自民党は10日、夏の参院選に向けた公約に子育て支援策の抜本強化を盛り込む方針を固めた。複数の党関係者が明らかにした。少子化対策を最優先課題と位置づけ、児童手当の拡充や保育料の負担軽減、教育費の無償化などを柱とする。財源については、消費税増税や社会保障費の見直しなどに言及する方向で調整している。
児童手当、高校無償化を拡充
公約案では、児童手当について所得制限を撤廃し、支給額を増額する方針。現在は中学生までだが、高校生まで拡大する案も検討されている。また、高校授業料の無償化を所得制限なく実施し、私立高校も対象とする。幼稚園から大学までの教育費負担を軽減するため、給付型奨学金の拡充も盛り込む。
保育料負担軽減と待機児童解消
保育分野では、第2子以降の保育料を無償化する方針。さらに、待機児童解消に向けて保育所の整備を加速し、認定こども園の普及を進める。企業主導型保育事業の拡充や、ベビーシッター利用時の補助も検討する。
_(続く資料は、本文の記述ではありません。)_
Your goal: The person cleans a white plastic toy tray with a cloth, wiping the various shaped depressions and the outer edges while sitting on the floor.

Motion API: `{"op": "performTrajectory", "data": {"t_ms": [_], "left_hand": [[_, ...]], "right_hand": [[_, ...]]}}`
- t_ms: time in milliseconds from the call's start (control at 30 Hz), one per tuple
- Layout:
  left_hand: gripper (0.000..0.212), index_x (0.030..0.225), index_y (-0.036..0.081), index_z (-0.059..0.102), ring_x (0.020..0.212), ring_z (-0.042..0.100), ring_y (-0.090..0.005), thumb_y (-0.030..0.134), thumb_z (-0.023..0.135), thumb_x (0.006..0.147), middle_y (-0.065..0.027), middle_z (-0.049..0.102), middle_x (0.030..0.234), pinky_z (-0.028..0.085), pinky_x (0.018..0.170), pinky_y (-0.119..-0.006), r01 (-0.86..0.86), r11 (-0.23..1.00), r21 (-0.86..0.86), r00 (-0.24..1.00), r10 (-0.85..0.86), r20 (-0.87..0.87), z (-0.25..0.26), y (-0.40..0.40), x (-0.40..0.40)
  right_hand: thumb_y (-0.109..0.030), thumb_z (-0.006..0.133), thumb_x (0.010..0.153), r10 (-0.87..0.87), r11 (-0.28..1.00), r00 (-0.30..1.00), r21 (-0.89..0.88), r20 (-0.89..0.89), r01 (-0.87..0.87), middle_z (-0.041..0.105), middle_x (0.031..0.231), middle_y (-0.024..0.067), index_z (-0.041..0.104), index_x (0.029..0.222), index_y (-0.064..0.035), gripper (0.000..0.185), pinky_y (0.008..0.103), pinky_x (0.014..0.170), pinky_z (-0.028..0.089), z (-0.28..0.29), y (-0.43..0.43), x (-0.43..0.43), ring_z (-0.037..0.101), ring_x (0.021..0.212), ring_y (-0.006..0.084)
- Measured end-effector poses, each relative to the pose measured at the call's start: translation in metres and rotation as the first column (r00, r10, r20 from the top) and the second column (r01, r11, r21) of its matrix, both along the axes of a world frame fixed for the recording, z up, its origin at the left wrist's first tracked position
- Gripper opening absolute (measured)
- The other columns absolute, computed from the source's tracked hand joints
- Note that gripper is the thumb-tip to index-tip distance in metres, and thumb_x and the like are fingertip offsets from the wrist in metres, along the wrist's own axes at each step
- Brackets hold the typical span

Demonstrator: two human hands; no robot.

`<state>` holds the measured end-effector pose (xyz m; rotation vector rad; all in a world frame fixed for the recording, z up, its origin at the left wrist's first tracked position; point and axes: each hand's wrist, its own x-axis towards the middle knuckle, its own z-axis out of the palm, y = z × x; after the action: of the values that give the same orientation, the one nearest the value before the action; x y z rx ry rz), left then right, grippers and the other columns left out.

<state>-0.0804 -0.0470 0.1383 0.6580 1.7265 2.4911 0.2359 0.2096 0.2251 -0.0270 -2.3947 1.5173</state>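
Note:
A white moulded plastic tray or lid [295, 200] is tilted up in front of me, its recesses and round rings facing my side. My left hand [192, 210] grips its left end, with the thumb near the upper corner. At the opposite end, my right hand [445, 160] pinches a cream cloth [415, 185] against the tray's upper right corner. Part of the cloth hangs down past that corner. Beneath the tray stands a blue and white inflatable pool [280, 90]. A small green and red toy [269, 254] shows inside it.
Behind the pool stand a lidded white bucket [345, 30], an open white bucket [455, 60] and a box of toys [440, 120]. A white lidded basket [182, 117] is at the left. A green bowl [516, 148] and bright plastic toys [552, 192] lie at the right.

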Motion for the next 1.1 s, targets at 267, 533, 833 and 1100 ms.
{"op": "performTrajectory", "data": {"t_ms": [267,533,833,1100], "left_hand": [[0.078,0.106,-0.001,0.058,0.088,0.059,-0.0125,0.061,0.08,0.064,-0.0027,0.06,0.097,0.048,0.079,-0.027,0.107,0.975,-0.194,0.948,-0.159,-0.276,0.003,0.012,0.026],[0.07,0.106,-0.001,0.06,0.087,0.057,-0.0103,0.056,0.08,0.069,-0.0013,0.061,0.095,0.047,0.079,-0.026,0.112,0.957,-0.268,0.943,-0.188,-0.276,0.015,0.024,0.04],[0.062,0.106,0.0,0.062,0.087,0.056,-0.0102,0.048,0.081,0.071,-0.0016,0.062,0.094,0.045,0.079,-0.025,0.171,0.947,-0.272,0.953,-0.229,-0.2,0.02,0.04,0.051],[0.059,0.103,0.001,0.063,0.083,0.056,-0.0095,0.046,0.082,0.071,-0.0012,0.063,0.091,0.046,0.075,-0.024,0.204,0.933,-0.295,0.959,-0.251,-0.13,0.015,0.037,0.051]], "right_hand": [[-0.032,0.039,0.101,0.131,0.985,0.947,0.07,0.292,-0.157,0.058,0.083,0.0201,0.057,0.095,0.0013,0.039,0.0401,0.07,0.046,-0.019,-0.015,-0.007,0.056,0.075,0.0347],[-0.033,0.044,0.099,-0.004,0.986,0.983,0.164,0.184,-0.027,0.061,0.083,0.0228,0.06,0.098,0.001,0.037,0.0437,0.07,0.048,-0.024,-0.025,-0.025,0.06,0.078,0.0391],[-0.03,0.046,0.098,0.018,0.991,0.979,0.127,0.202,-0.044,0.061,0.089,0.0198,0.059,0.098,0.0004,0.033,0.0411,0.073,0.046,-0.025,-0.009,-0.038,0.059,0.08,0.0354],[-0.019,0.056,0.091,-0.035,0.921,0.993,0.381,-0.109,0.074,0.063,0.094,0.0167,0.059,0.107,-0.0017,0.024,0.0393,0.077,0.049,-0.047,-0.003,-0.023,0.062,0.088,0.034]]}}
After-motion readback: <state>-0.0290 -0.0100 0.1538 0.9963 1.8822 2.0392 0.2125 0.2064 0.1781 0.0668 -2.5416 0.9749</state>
これらの施策には多額の財源が必要となる。党財政政策検討チームは、消費税率の引き上げや法人税の見直し、社会保障費の効率化などを通じて安定的な財源を確保する方針だ。ただし、消費税増税については党内に慎重論もあり、公約への明記方法が焦点となる。
公約は6月中にまとめ、7月の参院選に臨む。岸田首相は少子化対策を「新しい資本主義」の柱と位置づけており、今回の公約で具体策を示すことで、国民の支持獲得を目指す。野党側も子育て支援策を打ち出しており、選挙戦では少子化対策が主要な争点の一つになりそうだ。